Everyone who commits sin is a slave to sin, Jesus explains. This is not a statement about an ontological transfer wherein the personified Sin takes ownership of the sinner. It is an explanation of the status and consequences already at issue. The warning, “You will die in your sins,” is expounded through the metaphor. As the knee-jerk response, “We are descendants of Abraham,” demonstrates, the Jews are not expecting as Jews (that is, as people saved through covenant) for sin to be a problem, much less to result in slavery. This may account best for the strange denial of ever being slaves. We think immediately of Egyptian slavery, but the listeners were likely following Jesus’s line of reasoning and replying that they had never been slaves as a result of sin—they were, after all, children of Abraham.

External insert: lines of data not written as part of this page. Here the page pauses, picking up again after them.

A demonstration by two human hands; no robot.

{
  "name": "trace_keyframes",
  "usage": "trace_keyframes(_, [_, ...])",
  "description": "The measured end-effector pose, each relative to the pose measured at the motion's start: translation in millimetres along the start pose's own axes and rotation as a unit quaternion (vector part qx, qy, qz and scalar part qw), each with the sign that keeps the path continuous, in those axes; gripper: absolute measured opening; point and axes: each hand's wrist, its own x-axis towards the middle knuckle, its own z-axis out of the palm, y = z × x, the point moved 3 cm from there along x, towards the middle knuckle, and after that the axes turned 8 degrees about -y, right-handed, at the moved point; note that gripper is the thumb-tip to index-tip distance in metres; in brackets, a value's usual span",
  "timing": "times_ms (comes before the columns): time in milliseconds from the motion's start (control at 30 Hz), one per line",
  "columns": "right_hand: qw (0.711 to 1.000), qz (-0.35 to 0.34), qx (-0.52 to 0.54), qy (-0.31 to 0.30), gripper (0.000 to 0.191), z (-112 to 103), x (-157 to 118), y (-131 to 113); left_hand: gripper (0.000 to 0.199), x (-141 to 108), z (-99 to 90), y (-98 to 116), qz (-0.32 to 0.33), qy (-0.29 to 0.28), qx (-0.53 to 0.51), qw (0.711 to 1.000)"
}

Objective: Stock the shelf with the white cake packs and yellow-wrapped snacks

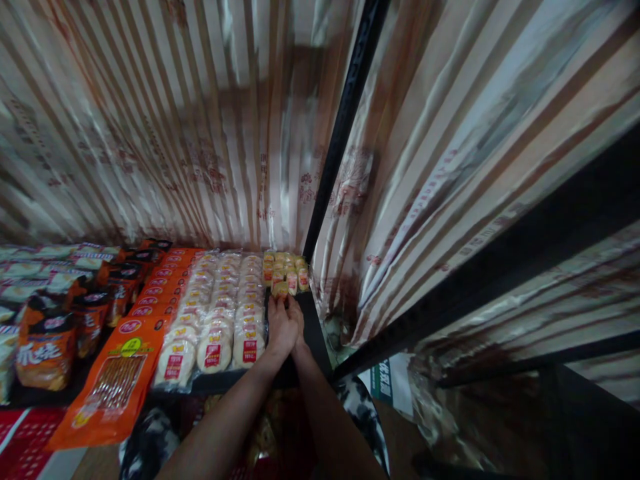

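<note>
A: From the left: black-and-orange bags (pixel 46 347), then orange packets (pixel 117 377), the nearest jutting over the front edge!
B: Next, three rows of round white packs (pixel 215 343), overlapping, and the left hand (pixel 281 328) just beside the last row.
A: Grasping?
B: Yes, a small yellow packet (pixel 280 289), pinched at the fingertips, at the near edge of a small-packet cluster (pixel 270 269). Touching them? Can't tell.
A: Right hand (pixel 297 320)?
B: Against the left, fingers on that same packet! Then black shelf (pixel 311 327), black post (pixel 345 120) at the corner.
</note>
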Motion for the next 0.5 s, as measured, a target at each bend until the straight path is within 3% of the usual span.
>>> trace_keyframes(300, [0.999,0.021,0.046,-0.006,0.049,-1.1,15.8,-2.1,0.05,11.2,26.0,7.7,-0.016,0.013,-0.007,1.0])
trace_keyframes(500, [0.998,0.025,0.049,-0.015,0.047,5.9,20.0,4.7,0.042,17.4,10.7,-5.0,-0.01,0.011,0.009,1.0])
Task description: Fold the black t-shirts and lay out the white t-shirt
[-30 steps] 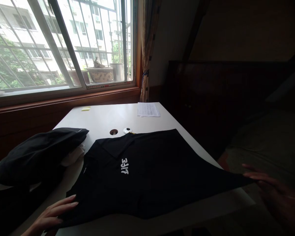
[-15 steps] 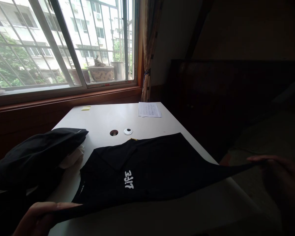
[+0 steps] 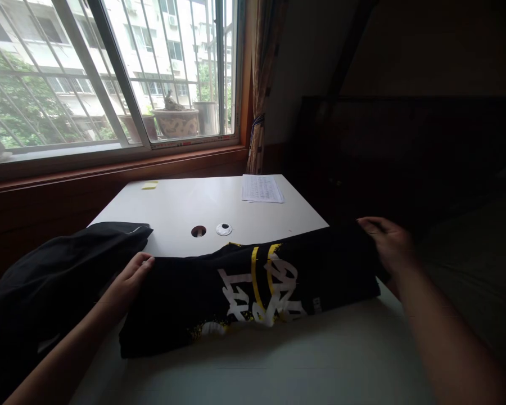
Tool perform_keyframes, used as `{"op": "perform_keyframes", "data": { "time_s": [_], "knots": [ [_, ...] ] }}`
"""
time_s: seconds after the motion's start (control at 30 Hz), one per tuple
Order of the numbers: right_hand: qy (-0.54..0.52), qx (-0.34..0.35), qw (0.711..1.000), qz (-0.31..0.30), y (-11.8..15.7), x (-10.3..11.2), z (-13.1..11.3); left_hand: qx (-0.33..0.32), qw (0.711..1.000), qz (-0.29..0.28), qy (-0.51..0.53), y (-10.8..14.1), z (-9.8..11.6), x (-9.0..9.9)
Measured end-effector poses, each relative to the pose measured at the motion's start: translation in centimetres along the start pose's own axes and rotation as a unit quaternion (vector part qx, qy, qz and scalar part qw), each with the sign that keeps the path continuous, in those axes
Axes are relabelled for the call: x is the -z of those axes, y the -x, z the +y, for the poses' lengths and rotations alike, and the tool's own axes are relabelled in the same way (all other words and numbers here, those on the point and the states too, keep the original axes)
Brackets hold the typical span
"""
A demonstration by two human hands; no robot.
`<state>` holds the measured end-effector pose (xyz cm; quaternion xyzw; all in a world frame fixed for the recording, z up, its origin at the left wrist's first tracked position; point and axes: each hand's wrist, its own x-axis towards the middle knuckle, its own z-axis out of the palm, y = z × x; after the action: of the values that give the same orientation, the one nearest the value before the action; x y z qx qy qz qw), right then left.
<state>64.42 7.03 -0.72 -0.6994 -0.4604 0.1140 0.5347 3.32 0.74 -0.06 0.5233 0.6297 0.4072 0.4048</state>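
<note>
A black T-shirt [image 3: 185, 292] lies folded lengthwise across the white table [image 3: 181, 202]. White lettering and yellow bands show on the side that faces up. My left hand [image 3: 137, 271] pinches the shirt's far left corner. At the far right end, my right hand [image 3: 385, 242] grips the edge of the cloth, with the fingertips partly hidden in dark shade. The shirt's near edge rests toward the front of the table.
A heap of dark clothes [image 3: 63, 270] sits at the table's left side. Printed papers [image 3: 262, 188] and a yellow note [image 3: 149, 184] lie at the back. A round cable hole [image 3: 198, 231] and its white cover [image 3: 224, 229] are beyond the shirt. A barred window [image 3: 181, 73] stands behind.
Both hands have moved away from me, carrying the near edge over to the far side. The shirt is now folded over, its small white print hidden and a large white-yellow print showing.
</note>
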Motion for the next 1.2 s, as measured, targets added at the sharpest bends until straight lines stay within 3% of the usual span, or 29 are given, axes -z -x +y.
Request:
{"op": "perform_keyframes", "data": {
  "time_s": [0.1,0.23,0.37,0.47,0.6,0.7,0.8,0.93,1.1,1.2],
  "knots": [
    [0.004,-0.015,0.997,-0.074,-1.2,-2.7,0.8,-0.003,1.0,0.005,-0.008,-3.6,-2.3,-0.7],
    [0.058,0.007,0.989,-0.138,-2.1,-5.8,2.2,0.039,0.999,0.002,-0.001,-6.0,-4.7,-1.3],
    [0.117,0.011,0.98,-0.159,-2.8,-8.1,4.1,0.057,0.998,0.013,-0.015,-6.7,-5.5,-1.4],
    [0.182,0.027,0.973,-0.141,-3.1,-9.8,4.3,0.066,0.998,0.01,-0.005,-7.0,-5.7,-1.5],
    [0.241,0.167,0.948,-0.124,-1.5,-13.2,1.2,0.086,0.995,-0.026,0.041,-7.2,-5.6,-1.8],
    [0.178,0.281,0.911,-0.244,1.8,-16.6,-3.1,0.072,0.992,-0.06,0.081,-6.9,-5.5,-1.9],
    [0.085,0.37,0.833,-0.402,5.8,-20.3,-7.3,0.049,0.993,-0.066,0.082,-6.3,-5.7,-1.7],
    [0.043,0.435,0.756,-0.488,9.9,-24.3,-10.4,-0.025,0.998,-0.054,0.01,-5.8,-6.6,-0.9],
    [0.086,0.475,0.739,-0.469,11.8,-26.2,-10.7,-0.162,0.98,-0.075,-0.085,-6.0,-7.7,-0.2],
    [0.088,0.512,0.733,-0.439,12.2,-25.5,-10.2,-0.238,0.953,-0.14,-0.126,-6.0,-7.3,0.0]
  ]
}}
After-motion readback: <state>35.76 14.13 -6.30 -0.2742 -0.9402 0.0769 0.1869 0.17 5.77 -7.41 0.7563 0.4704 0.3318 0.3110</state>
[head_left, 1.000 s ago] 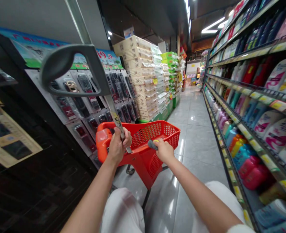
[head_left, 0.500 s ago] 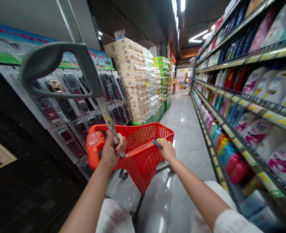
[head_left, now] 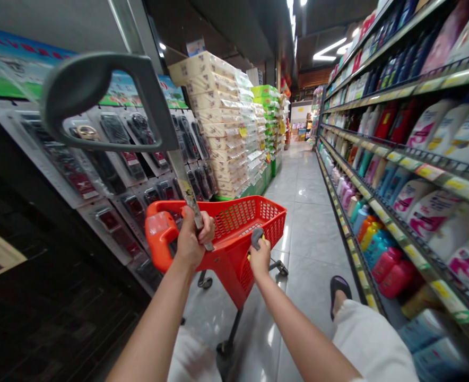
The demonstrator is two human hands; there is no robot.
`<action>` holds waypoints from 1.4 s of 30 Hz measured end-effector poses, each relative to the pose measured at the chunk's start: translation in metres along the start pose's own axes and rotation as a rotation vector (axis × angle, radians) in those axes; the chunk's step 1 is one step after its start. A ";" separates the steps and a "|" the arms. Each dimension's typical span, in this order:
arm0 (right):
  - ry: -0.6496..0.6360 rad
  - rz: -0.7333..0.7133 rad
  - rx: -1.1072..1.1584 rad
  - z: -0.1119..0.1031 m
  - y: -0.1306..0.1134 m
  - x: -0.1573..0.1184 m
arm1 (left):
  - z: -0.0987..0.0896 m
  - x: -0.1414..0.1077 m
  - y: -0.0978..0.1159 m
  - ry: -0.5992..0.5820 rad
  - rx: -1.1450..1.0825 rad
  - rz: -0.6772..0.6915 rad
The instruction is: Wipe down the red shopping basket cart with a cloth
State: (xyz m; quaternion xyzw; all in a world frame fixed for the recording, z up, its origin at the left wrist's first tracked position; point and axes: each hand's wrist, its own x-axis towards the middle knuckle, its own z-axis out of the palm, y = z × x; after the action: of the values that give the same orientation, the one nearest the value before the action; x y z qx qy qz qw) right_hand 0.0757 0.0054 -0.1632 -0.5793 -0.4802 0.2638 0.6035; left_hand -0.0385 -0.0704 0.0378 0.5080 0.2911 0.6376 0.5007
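My left hand [head_left: 190, 241] is wrapped round the lower part of a slanting metal pole [head_left: 187, 185]. A grey loop-shaped handle [head_left: 163, 106] sits further up the pole, close to the camera. In my right hand [head_left: 260, 259] is a small grey and yellow object [head_left: 257, 236]; its kind cannot be made out. Both hands are over the near side of a red shopping cart [head_left: 218, 261] with perforated basket walls. The pole's low end shows just below my left hand, against the cart.
Shelves [head_left: 429, 168] of bottles line the right side. At the left, packaged belts [head_left: 121, 143] hang on a display. Stacked cartons [head_left: 218, 122] stand beyond the cart. A grey tiled floor [head_left: 306, 223] runs down the aisle; my sandalled foot [head_left: 340, 291] is at the right.
My right hand has moved left, closer to my left hand, and the grey and yellow object now points upward. The pole has shifted slightly right with my left hand. My right foot has come into view.
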 end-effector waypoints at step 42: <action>-0.224 -0.422 -0.052 0.022 -0.029 -0.102 | -0.017 0.025 -0.008 0.089 -0.061 0.022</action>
State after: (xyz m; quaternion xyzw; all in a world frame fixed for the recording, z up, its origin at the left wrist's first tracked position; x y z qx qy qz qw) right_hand 0.0080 -0.0796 -0.1663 -0.4485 -0.6612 0.1821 0.5732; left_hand -0.0513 -0.0424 0.0340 0.4667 0.2879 0.6736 0.4955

The metaphor then shifts, making the Father the owner rather than Sin—a clear indication that we are not hearing a literal account of heavenly slave trade. The point remains the same, however, because it is not about being a slave to sin per se but rather living a slave’s existence—a terrible image of the kind of life that is not eternal in quality. The Son has the authority to make the household’s slave truly free, thus to address sin and give the status and life otherwise unavailable. The metaphor is clearly a jumble, but that did not keep the listeners from following the argument. Their reply is clearly about the legitimacy of their relationship to Abraham and thus ultimately to God, for that is what is at stake in eternal life. Jesus brings it full circle, then, testing their claim against their recognition of himself.

Again they understand the implication of this move, so the question becomes, “Are you greater than our father Abraham?” (v. 53). The discussion ends, therefore, with another “I am” statement not on the usual list: “Before Abraham was, I am” (v. 58). If there is any doubt about what he was suggesting by the word choice, the move to stone him immediately indicates that everyone present heard the implication.